# Exercise instructions
Note each line in the data below that holds "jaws", and copy it.

Items from a dataset:
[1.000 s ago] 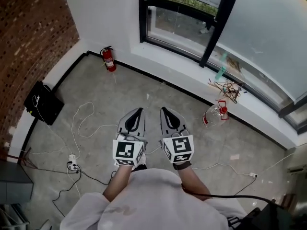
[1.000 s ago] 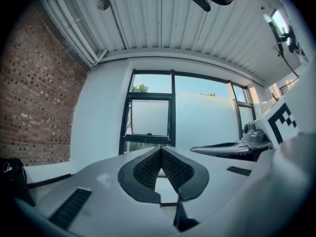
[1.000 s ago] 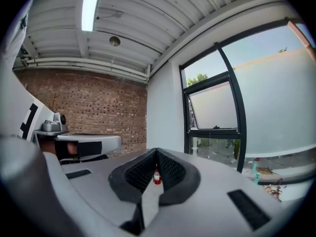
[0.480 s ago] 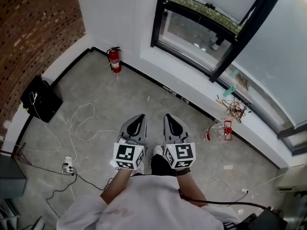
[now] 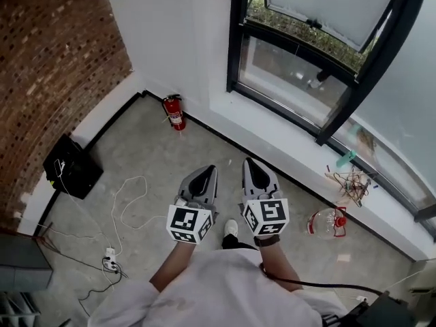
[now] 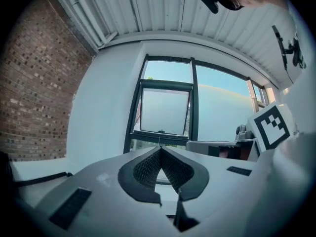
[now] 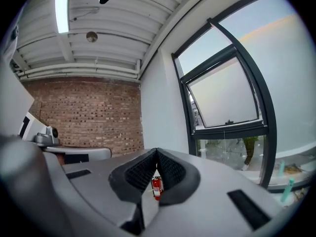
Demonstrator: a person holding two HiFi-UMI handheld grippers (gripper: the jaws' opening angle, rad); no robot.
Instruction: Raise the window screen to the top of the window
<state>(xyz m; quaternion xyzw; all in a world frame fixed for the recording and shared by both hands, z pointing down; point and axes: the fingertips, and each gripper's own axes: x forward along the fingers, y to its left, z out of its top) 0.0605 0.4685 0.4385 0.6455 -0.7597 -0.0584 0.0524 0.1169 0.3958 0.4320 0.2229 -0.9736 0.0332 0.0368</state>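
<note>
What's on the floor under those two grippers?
A white shoe on the grey floor, between the left gripper and right gripper. Anything else beneath is covered by them and the person's body.

Daylight from the window at 1 o'clock lights the head view evenly. Shadows on the floor are soft. Both gripper views bend strongly at the edges, with black corners. The left tool and right tool appear soft near the lens. A ceiling lamp glares at 11 o'clock.
</note>
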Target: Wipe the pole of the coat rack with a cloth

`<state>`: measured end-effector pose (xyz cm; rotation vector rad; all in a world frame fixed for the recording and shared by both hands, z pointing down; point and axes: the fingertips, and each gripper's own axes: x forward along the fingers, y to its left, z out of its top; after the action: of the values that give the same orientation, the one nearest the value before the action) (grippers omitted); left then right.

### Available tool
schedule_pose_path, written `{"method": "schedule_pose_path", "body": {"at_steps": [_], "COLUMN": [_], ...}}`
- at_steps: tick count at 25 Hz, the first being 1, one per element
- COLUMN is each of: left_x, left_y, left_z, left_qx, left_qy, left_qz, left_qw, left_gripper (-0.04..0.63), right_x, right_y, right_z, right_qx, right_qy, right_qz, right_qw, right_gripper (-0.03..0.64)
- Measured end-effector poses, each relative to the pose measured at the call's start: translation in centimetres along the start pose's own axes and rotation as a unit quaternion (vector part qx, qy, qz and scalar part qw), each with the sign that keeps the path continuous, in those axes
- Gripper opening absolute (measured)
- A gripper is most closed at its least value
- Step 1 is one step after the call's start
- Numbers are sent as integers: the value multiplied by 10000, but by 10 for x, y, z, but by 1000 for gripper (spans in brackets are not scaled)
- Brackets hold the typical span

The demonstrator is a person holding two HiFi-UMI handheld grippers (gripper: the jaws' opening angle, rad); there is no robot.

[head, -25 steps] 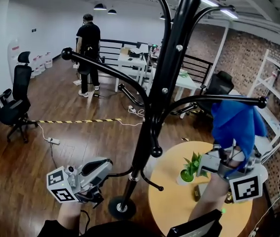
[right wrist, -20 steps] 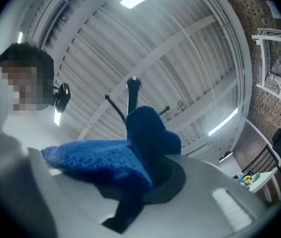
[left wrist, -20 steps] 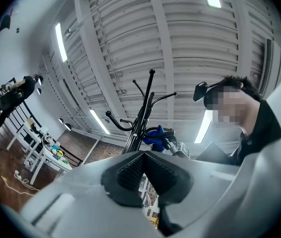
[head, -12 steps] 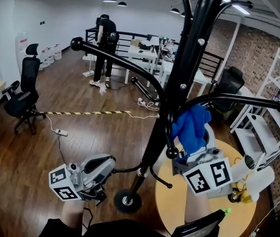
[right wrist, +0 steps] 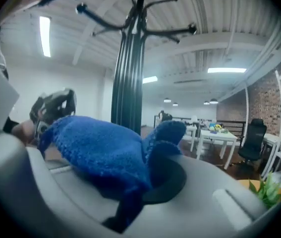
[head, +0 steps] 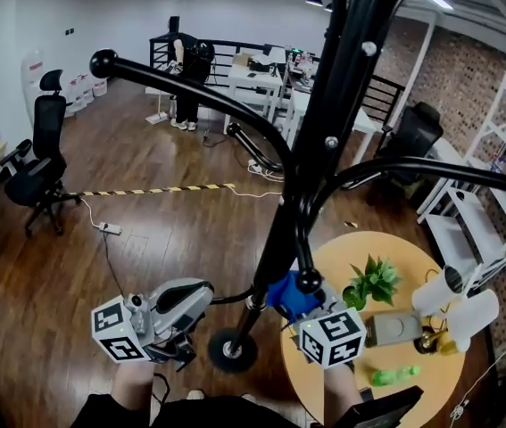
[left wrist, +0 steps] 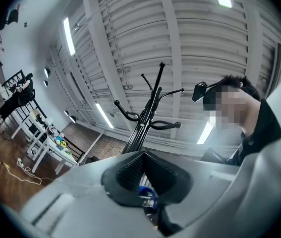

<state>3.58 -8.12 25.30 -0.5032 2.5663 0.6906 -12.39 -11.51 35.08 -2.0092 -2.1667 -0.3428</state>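
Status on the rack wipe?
Left gripper shut, low beside pole. Right gripper shut on blue cloth, cloth at lower pole. Hook knob just above cloth.

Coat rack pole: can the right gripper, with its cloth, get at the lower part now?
Probably yes. The right gripper holds the blue cloth close beside the pole, and nothing stands between them.

Round table [head: 360, 248] bearing potted plant [head: 373, 281], green bottle [head: 394, 377], wood floor [head: 172, 239] under rack base [head: 232, 350]
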Motion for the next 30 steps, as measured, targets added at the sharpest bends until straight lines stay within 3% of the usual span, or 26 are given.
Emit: {"method": "schedule_pose_path", "body": {"at_steps": [4,7,15,18,23,26,30], "left_x": [11,23,47,48,38,29,14], "left_y": [0,-1,-3,-4,-3,-5,-7], "left_z": [-5,-11,-26,-27,-22,-18,-6], "left_qx": [-109,-187,-326,-330,-242,-159,-20], "left_qy": [90,167,329,357,305,273,165], "left_qz": [-142,-303,-576,-585,-446,-353,-188], "left_qw": [9998,9992,9973,9971,9982,9989,9997], "left_gripper": [-7,-8,-8,-8,-6,-8,-8], "right_x": [3,-8,-69,-66,-33,-15,-13], "right_y": [17,25,4,5,13,19,24], "right_z": [-56,-73,-67,-69,-62,-40,10], "right_qx": [-703,-939,87,95,-334,-337,30], "right_qy": [1485,1800,1414,1378,1320,953,94], "right_qz": [259,319,414,489,638,716,845], "right_qw": [9861,9787,9890,9892,9886,9923,9964], "right_gripper": [20,20,20,20,20,20,20]}}
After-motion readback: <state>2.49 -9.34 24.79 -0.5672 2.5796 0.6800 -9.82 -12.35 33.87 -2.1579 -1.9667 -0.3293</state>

# Answer
Demonstrator: a person holding two HiFi-UMI handheld grippers (gripper: the jaws' opening angle, rad); no robot.
The demonstrator is a person holding two HiFi-UMI handheld grippers (gripper: the jaws' opening angle, rad); there is no robot.

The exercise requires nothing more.